E esta árvore me serve de empecilho…
É preciso cortá-la, pois, meu filho,
Para que eu tenha uma velhice calma!

– Meu pai, por que sua ira não se acalma?!
Não vê que em tudo existe o mesmo brilho?!
Deus pôs almas nos cedros… no junquilho…
Esta árvore, meu pai, possui minh’alma! …

– Disse – e ajoelhou-se, numa rogativa:
«Não mate a árvore, pai, para que eu viva!»
E quando a árvore, olhando a pátria serra,

Caiu aos golpes do machado bronco,
O moço triste se abraçou com o tronco
E nunca mais se levantou da terra.

Augusto de Carvalho Rodrigues dos Anjos, Cruz do Espírito Santo-PB (1884-1914)

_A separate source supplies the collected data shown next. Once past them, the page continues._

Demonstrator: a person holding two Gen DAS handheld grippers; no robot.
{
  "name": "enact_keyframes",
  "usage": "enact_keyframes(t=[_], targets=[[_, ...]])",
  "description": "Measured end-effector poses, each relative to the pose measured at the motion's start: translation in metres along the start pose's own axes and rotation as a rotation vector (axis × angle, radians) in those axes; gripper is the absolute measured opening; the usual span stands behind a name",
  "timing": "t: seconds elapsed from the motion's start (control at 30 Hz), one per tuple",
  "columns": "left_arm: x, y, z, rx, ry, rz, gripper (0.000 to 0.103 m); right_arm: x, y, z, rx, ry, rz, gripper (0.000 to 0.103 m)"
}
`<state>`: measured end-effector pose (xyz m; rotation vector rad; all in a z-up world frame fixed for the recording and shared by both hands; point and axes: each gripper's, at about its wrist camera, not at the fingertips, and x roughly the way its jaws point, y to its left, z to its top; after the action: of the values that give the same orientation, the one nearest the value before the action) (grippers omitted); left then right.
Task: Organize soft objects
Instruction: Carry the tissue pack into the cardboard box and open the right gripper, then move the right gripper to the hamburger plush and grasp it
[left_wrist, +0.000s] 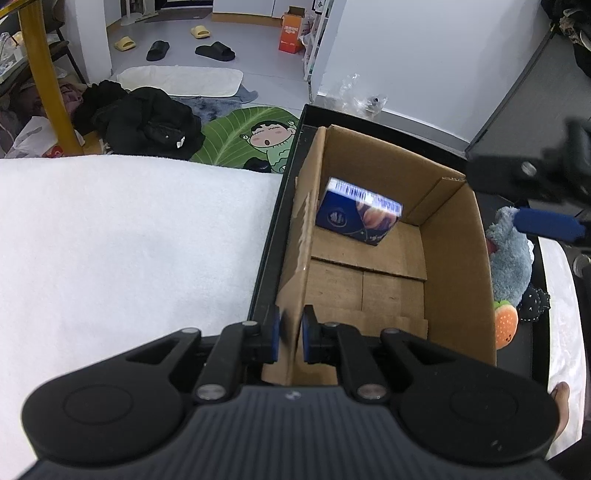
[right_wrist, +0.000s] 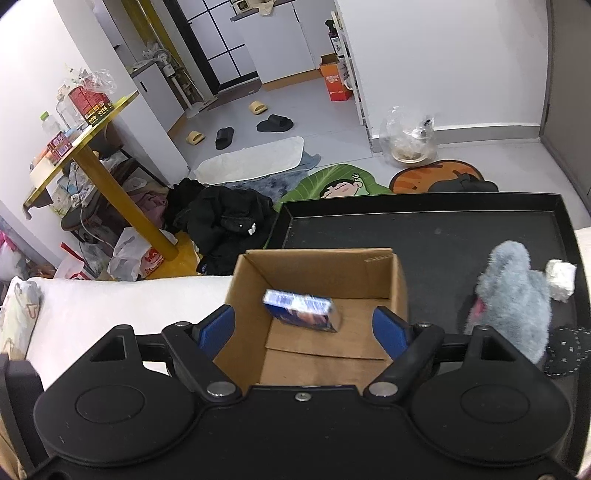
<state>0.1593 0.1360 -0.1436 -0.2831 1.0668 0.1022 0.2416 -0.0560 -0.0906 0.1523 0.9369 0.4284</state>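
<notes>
An open cardboard box (left_wrist: 454, 266) stands on a black tray (left_wrist: 269, 251); it also shows in the right wrist view (right_wrist: 321, 273). A blue tissue pack (left_wrist: 356, 212) is blurred and tilted inside the box, also seen from the right wrist (right_wrist: 301, 312). My left gripper (left_wrist: 290, 334) is shut on the box's left wall. My right gripper (right_wrist: 303, 328) is open and empty above the box; one of its blue fingers (left_wrist: 546, 223) shows in the left wrist view. A grey plush toy (right_wrist: 513, 299) lies on the tray right of the box, also in the left wrist view (left_wrist: 511, 254).
A burger plush (left_wrist: 504, 326) and a black dotted soft item (left_wrist: 535, 304) lie beside the grey toy. A white soft block (right_wrist: 561, 278) sits at the tray's right. A white towel-covered surface (left_wrist: 129, 240) lies left of the tray (right_wrist: 424, 229). Black clothes (right_wrist: 225, 218) lie on the floor.
</notes>
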Motion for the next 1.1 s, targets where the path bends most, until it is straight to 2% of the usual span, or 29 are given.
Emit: enact_keyframes(t=[0.17,0.27,0.37,0.53,0.63,1.0,1.1], targets=[[-0.002,-0.002,-0.001,0.003,-0.008,0.008,0.011,-0.017,-0.020,-0.002,0.020,-0.020,-0.026,0.083],[-0.003,-0.005,-0.001,0.015,-0.010,0.021,0.017,-0.025,-0.038,-0.005,0.038,-0.026,-0.044,0.085],[-0.007,-0.008,-0.002,0.025,-0.022,0.033,0.027,-0.031,-0.055,-0.010,0.058,-0.025,-0.064,0.085],[-0.013,-0.013,-0.004,0.042,-0.046,0.064,0.057,-0.034,-0.083,-0.021,0.101,-0.011,-0.092,0.086],[-0.016,-0.019,-0.006,0.071,-0.061,0.081,0.063,-0.033,-0.095,-0.027,0.113,0.002,-0.111,0.088],[-0.017,-0.039,-0.007,0.160,-0.071,0.157,0.068,-0.011,-0.133,-0.059,0.208,0.059,-0.177,0.097],[-0.016,-0.044,-0.007,0.175,-0.073,0.171,0.068,-0.007,-0.138,-0.065,0.220,0.059,-0.191,0.103]])
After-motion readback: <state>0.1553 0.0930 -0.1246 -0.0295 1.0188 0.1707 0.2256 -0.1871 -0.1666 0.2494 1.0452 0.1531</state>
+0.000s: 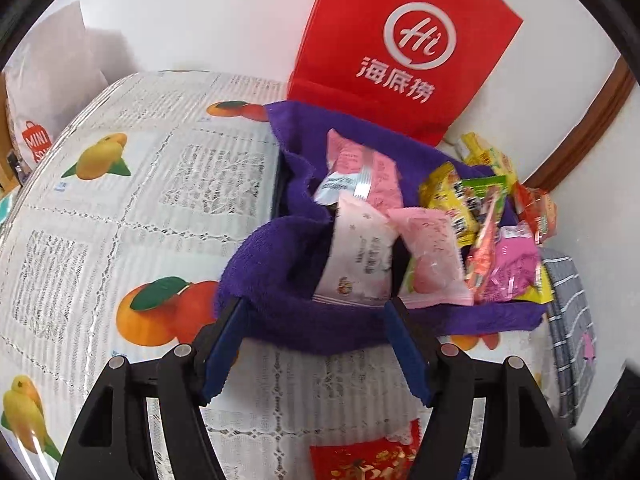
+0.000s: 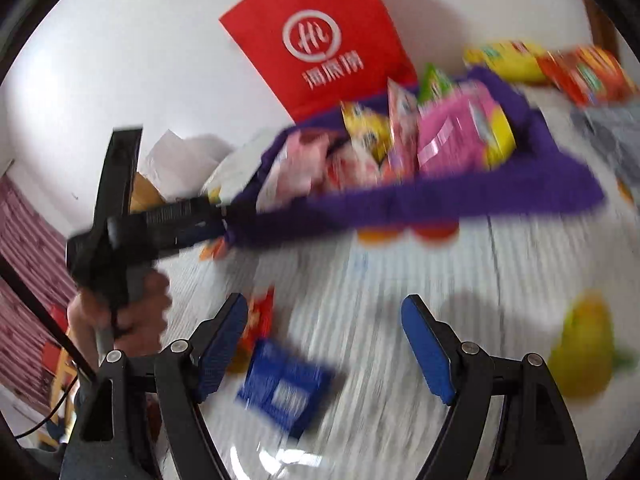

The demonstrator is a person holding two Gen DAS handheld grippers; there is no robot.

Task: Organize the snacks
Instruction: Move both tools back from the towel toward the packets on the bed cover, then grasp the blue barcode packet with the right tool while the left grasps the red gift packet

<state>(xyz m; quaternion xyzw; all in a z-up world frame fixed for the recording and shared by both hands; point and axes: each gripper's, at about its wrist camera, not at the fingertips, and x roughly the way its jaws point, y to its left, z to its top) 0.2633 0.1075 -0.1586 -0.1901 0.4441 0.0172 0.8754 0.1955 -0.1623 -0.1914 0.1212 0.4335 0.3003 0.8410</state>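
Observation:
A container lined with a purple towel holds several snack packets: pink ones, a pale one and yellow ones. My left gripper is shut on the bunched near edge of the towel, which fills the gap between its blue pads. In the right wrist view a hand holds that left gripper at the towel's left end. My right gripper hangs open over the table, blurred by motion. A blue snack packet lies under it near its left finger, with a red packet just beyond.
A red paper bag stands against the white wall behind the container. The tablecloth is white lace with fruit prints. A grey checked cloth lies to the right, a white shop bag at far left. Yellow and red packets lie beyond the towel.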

Um comentário em “A ÁRVORE DA SERRA – Augusto dos Anjos

  1. Acho que já escreveram sobre isso.

    A árvore nos acolhe desde o nascer até nossa morte, dando matéria prima para o berço e o caixão.

    Ela está presente desde os livros que a gente lê, até o papel higiênico que nos limpa.

    Há alma nelas? Não sei, mas que é um presente de Deus a nós, disso eu não tenho dúvidas.